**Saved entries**
====

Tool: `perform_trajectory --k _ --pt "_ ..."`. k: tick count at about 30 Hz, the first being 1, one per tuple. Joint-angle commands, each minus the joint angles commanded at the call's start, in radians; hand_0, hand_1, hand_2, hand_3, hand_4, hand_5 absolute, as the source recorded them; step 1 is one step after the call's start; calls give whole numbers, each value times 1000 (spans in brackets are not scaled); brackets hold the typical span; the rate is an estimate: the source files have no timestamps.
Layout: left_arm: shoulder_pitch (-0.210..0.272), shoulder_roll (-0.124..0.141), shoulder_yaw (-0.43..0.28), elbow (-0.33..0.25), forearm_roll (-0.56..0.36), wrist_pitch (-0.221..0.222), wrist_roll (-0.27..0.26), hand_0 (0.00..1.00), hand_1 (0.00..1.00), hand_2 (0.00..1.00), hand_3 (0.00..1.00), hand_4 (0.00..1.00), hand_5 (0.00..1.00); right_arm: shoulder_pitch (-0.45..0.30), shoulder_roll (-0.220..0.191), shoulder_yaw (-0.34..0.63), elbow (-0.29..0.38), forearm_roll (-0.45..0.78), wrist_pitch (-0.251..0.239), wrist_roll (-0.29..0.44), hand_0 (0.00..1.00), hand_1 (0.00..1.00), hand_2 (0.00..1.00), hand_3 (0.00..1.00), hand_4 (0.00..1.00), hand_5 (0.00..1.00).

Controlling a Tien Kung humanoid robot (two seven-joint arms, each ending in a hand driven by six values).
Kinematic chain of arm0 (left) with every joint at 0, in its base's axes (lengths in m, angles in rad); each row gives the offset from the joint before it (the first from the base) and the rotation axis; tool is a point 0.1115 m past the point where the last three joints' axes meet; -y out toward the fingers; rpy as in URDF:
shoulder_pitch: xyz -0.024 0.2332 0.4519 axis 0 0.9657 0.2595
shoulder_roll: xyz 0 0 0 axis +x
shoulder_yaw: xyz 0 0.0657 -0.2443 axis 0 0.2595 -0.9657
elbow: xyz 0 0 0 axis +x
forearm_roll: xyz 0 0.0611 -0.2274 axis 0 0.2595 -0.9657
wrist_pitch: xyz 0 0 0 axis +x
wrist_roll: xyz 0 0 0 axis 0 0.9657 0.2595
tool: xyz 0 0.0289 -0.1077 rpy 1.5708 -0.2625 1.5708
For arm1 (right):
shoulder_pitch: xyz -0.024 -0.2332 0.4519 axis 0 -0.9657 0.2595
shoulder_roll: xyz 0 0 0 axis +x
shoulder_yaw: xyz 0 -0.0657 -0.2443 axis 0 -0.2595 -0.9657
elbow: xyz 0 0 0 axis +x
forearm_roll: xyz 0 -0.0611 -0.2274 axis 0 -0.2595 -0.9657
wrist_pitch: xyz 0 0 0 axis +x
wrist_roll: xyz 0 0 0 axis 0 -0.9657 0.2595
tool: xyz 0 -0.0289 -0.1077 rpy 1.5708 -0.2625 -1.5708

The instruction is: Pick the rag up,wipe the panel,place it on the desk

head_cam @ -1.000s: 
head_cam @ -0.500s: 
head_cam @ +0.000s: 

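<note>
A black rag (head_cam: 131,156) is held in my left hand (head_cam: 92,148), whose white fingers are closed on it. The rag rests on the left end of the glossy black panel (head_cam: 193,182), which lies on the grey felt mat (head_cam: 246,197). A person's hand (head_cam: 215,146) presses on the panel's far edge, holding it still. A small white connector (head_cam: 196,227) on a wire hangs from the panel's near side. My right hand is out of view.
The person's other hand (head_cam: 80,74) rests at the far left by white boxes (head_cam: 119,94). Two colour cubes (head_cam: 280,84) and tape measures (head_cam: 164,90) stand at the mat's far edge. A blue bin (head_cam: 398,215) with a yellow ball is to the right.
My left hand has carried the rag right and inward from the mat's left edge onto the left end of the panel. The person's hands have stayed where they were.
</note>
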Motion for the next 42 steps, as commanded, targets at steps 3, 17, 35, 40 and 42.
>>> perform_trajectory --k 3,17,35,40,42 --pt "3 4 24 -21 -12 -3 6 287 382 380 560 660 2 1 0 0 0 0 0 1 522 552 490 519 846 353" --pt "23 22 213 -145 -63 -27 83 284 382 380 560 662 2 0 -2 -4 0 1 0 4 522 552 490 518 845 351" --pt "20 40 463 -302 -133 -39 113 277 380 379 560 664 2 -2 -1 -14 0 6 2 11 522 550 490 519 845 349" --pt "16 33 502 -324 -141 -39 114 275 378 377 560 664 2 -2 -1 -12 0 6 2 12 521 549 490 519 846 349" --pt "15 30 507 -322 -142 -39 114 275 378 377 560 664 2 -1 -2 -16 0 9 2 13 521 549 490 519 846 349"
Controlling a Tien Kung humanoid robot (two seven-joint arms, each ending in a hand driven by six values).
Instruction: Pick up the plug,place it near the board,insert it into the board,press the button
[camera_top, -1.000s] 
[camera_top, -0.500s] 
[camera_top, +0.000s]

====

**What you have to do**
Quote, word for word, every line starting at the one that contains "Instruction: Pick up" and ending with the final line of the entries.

**Answer area**
Instruction: Pick up the plug,place it near the board,insert it into the board,press the button
[camera_top, -1.000s] 
[camera_top, -0.500s] 
[camera_top, +0.000s]

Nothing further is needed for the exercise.